Portrait Sylvie Baillon © Laurent Rousselin

13.06.2023

JDA : Pourquoi cet ouvrage ?
C’est deux ans de boulot. C’est Patrick Boutigny directeur artistique du festival de la marionnette de Dives-sur-Mer de 1990 à 2010, créateur en 2004 du Centre régional des arts de la marionnette en Basse-Normandie et coordinateur des Saisons de la marionnette, ndlr)qui en avait envie. Cela correspondait bien au moment où on en était et où j’en suis. Mon avenir professionnel est derrière moi ! À 63 ans, je vais bientôt prendre ma retraite tout en gardant des missions et un pied dans la compagnie qui n’est pas qu’une histoire de famille (Elle fut fondée par son père Georges Baillon en 1979, ndlr). C’est dans l’ADN du Tas de sable que d’être transmissible. J’ai fait ma part, il faut faire place aux jeunes. En dehors de cette question, il était important que je fasse le point.

Il sort trois ans après la pandémie de 2020. Est-ce aussi une étape clé dans votre parcours ?

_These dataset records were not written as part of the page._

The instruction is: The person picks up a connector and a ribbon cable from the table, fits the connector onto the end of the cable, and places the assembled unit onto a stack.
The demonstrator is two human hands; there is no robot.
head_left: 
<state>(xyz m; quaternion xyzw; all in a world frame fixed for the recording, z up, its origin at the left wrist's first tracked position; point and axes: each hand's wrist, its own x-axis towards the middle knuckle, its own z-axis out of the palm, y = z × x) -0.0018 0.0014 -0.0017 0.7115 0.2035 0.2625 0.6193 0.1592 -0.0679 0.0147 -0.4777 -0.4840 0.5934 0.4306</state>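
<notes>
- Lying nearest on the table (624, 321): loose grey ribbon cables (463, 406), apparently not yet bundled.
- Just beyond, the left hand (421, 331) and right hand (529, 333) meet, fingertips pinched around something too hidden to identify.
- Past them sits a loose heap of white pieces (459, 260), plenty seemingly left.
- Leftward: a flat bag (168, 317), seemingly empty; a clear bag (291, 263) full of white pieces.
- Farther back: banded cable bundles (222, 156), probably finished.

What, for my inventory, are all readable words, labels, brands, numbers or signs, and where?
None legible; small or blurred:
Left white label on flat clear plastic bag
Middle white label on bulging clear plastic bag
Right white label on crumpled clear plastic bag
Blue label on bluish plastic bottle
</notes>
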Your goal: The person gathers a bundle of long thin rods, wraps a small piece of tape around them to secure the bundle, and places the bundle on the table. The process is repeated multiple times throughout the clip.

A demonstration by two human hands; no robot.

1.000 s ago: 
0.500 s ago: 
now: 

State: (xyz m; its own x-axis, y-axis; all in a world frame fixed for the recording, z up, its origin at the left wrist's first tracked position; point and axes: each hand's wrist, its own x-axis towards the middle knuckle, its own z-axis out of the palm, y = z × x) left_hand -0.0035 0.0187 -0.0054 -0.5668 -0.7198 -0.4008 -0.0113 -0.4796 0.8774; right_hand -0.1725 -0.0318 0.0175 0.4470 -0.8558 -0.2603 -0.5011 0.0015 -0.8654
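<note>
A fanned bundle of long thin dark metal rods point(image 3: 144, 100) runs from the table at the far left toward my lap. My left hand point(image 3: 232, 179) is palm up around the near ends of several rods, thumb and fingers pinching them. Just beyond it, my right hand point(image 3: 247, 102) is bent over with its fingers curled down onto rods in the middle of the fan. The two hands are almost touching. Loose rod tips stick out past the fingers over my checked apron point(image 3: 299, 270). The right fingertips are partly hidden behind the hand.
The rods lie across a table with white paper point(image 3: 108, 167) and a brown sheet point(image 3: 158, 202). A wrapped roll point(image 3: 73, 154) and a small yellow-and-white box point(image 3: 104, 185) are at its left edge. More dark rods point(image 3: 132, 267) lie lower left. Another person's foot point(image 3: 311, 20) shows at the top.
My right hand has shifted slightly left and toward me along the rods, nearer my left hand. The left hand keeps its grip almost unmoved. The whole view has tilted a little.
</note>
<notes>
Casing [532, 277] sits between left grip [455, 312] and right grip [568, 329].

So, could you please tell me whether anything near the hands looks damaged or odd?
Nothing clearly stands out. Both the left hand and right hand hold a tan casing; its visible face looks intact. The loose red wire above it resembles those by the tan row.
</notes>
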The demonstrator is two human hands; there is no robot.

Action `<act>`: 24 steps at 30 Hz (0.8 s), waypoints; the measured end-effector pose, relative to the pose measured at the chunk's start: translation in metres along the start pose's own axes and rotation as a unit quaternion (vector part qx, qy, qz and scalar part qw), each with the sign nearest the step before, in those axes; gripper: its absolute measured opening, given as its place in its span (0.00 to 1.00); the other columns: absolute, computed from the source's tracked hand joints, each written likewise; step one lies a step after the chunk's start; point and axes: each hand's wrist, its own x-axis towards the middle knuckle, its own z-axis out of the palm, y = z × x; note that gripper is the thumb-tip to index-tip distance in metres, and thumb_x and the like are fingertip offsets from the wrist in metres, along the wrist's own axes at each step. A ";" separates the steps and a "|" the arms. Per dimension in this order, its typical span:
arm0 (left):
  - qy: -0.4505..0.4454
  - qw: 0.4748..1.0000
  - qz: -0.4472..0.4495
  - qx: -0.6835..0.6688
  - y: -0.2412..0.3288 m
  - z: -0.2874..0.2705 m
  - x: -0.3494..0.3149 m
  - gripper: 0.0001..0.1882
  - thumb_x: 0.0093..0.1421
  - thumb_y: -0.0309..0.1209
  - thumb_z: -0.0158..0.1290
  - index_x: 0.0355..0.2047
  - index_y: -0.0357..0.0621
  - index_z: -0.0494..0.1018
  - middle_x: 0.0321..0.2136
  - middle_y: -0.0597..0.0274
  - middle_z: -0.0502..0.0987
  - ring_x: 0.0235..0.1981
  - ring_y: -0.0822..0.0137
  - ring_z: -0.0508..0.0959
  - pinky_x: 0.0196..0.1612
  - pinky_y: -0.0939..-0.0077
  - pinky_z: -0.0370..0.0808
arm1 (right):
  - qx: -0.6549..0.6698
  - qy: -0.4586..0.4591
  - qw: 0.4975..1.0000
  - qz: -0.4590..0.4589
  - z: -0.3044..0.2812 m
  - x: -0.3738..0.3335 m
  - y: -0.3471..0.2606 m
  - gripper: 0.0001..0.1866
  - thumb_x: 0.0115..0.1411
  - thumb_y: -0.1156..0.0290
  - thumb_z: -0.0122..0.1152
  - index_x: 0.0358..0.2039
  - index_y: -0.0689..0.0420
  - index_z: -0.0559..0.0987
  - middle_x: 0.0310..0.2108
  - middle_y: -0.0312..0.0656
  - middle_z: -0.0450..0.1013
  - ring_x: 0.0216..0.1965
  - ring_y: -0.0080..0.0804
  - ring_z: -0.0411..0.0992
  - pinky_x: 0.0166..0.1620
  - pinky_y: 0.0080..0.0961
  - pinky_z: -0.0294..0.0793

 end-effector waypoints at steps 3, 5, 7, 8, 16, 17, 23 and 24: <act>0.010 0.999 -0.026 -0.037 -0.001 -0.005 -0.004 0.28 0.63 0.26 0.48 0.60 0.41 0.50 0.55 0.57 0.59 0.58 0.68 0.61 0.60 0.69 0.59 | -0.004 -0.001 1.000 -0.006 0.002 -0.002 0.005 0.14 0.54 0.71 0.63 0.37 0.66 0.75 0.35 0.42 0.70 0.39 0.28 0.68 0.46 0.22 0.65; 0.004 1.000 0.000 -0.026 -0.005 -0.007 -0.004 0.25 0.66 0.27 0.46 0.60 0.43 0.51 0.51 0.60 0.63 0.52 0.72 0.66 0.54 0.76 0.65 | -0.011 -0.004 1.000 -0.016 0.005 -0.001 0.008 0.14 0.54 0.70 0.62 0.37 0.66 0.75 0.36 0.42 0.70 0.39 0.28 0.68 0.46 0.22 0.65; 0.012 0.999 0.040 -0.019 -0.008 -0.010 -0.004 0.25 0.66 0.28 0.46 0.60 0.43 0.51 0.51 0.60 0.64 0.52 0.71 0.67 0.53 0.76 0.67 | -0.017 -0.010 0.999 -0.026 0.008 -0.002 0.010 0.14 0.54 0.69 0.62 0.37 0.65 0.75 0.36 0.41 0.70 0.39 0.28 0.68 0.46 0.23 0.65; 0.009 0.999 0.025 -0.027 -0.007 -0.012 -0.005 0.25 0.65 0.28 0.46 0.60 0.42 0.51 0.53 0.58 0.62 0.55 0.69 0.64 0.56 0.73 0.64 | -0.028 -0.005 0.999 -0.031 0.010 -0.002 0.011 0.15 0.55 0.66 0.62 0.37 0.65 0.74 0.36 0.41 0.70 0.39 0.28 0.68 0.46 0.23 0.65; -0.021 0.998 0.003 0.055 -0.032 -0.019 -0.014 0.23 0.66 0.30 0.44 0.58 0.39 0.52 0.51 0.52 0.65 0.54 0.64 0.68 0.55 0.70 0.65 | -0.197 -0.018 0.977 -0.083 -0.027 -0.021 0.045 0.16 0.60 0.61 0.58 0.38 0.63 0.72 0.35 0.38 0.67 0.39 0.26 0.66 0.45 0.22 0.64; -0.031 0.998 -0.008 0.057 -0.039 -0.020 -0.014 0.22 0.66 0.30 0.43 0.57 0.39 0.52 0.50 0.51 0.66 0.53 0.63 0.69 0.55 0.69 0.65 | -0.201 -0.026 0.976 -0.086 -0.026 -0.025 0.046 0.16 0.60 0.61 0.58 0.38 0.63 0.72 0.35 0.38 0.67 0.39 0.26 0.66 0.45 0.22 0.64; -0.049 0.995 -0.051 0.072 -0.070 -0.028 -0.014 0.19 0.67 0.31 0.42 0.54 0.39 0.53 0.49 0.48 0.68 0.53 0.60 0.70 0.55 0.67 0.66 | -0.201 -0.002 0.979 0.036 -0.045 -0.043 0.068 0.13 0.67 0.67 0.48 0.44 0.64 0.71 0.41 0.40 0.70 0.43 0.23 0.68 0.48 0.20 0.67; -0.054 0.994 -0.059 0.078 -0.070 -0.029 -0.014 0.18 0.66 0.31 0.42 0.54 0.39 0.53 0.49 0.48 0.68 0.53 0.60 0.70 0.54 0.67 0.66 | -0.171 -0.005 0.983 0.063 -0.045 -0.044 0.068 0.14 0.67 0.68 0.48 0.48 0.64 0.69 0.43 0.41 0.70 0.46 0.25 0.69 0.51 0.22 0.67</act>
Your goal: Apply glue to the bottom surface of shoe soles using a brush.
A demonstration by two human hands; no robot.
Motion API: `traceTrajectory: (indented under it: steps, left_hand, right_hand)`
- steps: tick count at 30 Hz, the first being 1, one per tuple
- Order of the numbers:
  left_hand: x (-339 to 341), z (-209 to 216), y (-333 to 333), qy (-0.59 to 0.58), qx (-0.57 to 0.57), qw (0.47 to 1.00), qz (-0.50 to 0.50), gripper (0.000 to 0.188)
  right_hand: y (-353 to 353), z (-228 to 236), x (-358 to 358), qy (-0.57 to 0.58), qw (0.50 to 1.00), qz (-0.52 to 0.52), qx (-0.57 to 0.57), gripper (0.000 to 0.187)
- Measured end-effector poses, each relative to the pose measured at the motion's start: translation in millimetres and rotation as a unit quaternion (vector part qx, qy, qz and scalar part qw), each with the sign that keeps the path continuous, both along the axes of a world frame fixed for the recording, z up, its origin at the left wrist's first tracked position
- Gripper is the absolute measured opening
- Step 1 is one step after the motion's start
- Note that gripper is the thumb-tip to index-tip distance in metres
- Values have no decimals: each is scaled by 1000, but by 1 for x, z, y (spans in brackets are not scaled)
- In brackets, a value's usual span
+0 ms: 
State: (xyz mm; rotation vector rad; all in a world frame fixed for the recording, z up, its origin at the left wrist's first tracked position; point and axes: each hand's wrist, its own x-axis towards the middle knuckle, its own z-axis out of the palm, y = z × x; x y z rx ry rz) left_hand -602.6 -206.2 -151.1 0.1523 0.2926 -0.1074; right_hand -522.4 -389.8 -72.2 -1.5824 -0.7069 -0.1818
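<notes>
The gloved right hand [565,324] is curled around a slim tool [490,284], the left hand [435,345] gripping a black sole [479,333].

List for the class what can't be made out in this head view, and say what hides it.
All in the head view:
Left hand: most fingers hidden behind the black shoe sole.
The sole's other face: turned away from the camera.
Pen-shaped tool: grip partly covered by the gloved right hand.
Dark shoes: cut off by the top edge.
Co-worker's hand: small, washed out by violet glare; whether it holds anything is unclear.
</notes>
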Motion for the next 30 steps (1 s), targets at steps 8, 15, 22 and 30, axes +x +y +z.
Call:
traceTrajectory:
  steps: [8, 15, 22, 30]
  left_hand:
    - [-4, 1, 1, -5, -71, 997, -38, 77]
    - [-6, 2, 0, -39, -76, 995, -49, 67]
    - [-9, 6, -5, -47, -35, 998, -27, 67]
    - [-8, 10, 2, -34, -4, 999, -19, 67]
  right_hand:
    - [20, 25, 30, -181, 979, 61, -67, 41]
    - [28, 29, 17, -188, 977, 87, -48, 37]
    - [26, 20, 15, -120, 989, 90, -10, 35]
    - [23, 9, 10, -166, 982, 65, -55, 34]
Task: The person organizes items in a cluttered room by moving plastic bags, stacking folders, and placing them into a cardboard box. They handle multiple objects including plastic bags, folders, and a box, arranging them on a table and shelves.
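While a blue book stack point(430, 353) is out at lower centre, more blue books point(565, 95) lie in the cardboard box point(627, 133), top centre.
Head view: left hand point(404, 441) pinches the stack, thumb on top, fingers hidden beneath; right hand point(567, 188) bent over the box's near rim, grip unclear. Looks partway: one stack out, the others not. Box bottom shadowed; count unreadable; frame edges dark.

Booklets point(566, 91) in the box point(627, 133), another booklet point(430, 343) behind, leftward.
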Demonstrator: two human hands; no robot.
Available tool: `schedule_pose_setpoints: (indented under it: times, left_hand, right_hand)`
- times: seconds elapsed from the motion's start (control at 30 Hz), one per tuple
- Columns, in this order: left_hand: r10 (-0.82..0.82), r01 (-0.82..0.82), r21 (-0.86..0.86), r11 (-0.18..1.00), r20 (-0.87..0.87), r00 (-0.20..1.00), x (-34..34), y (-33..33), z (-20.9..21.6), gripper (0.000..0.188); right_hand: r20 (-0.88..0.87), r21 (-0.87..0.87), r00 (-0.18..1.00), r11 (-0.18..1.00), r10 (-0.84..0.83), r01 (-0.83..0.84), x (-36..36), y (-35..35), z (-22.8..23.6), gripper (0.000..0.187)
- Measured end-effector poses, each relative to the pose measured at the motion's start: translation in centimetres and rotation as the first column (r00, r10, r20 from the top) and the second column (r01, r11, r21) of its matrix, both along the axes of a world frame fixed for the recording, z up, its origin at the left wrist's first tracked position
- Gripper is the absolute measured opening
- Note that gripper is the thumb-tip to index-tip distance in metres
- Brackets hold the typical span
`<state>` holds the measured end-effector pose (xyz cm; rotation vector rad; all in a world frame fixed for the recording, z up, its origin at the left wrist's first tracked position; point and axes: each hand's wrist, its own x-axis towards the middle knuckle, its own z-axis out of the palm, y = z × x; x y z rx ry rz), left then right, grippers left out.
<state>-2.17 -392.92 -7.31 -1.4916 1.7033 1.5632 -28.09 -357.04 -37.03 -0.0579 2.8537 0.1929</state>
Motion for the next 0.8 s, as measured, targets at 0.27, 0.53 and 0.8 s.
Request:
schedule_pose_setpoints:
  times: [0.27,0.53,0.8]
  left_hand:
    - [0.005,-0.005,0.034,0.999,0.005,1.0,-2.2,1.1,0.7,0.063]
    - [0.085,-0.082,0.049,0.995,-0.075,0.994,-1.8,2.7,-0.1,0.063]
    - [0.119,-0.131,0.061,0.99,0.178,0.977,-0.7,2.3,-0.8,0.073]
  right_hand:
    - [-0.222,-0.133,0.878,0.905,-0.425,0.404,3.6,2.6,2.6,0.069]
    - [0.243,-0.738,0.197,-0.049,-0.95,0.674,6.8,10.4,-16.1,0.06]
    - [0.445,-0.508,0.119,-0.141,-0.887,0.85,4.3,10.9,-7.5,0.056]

Ça a été très spécial. On a eu le temps de se reposer malgré tout. En janvier 2021, j’ai créé l’opéra Bastien et Bastienne de Mozart à l’Opéra de Lille en collaboration avec l’Orchestre de Picardie. Et nous avons été reconfinés. Le spectacle a été joué deux fois devant dix personnes et sa tournée a été annulée. Il est impossible à reprendre. C’est trois ans de boulot réduit à néant. Ça m’a profondément touchée. J’ai eu le sentiment que jamais je ne pourrais mener un autre projet. Je n’avais plus envie. C’était le vide total. Pourquoi monter un spectacle ? La création c’est un engagement, du temps… Et puis la labellisation du tas de sable en Centre national de la marionnette a également été retardée. Ces dernières années n’ont pas été simples.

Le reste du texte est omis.